Drive Pooling...



  • As part of a host I have, instead of using RAID which in my opinion is a bit old date, I used Stablebit DrivePool to pool all of my disks together which in turn allows me to enable file/folder replication etc etc. This then presents the pooled disks as a single large drive. However as Sia pre-allocates the space on a disk, it will only use the space on a single drive, not the large pooled drive.

    Will this always be the way Sia hosting works? I.e. preallocating disk space?



  • Sia technically doesn't pre-allocate it. You can right click the file to see "space on disk" used is not anywhere near the actual file size (until you accrue contracts and start receiving data.)

    You are just using software raid instead of hardware raid. (IIRC, stablebit is essentially just raid 1e.)
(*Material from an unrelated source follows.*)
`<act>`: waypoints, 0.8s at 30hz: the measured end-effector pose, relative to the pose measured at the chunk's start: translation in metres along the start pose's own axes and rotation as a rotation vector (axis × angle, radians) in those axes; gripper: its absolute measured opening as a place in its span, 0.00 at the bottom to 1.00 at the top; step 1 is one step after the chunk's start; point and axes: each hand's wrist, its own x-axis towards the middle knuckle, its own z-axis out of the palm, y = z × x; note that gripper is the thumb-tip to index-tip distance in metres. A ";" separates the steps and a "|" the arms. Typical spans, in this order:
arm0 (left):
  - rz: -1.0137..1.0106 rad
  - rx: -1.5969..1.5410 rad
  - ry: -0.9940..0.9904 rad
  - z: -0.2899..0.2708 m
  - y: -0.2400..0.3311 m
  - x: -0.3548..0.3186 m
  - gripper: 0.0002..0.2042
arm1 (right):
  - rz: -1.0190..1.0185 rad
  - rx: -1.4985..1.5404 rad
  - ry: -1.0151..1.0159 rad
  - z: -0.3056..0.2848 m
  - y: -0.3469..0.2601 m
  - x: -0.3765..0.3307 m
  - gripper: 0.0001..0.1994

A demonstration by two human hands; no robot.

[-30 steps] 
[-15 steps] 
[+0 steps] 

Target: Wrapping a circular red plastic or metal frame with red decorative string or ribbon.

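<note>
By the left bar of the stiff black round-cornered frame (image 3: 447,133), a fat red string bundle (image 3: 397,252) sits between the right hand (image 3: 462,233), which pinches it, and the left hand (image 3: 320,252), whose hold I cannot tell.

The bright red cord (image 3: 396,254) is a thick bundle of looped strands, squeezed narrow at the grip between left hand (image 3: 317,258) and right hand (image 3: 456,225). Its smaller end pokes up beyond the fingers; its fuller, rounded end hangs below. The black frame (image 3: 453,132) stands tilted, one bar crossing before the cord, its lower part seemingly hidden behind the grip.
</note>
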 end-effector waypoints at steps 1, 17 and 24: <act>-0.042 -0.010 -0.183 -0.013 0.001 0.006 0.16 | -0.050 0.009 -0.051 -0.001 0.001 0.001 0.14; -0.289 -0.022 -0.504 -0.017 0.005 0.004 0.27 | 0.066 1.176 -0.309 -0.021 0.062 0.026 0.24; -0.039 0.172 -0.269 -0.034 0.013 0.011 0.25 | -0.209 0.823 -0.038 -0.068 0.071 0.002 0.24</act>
    You might find it better to simply use each drive separately, and add each drive as a share folder in Sia.

    --
    SiaMining.com -- Your PPS Sia Pool.
    I'm not affiliated or work on the Sia/Nebulous team.

    0


  • @xurious You are giving wrong info. Currently SIA pre-allocate ALL space before any contracts are set.
    Files siahostdata.dat use full disk space. I.e. - you set 100 GB max in clients, and SIA pre-allocate all 100 GB Immediately and siahostdata.dat consume 100 GB on disk.

    And this is a wrong and very bad behavior. The client should reserve a space on a disk only after signing the contract with the renter(s). (But may be before actual files upload from renter to host, to ensure availability on the first request without delays). And only in the volume for which such contracts were signed.

    Until that moment, the disk space belongs to me(host owner) and I want to be able to use it for other purposes.



  • @Mad_Max
    You are right on Sia preallocating the offered storage space.
    But I don't agree on the principle to use the space for anything else until a contract is signed. That would enable intentionally bad hosts, offering (pretending to offer) no real space but collecting the contract creation fees.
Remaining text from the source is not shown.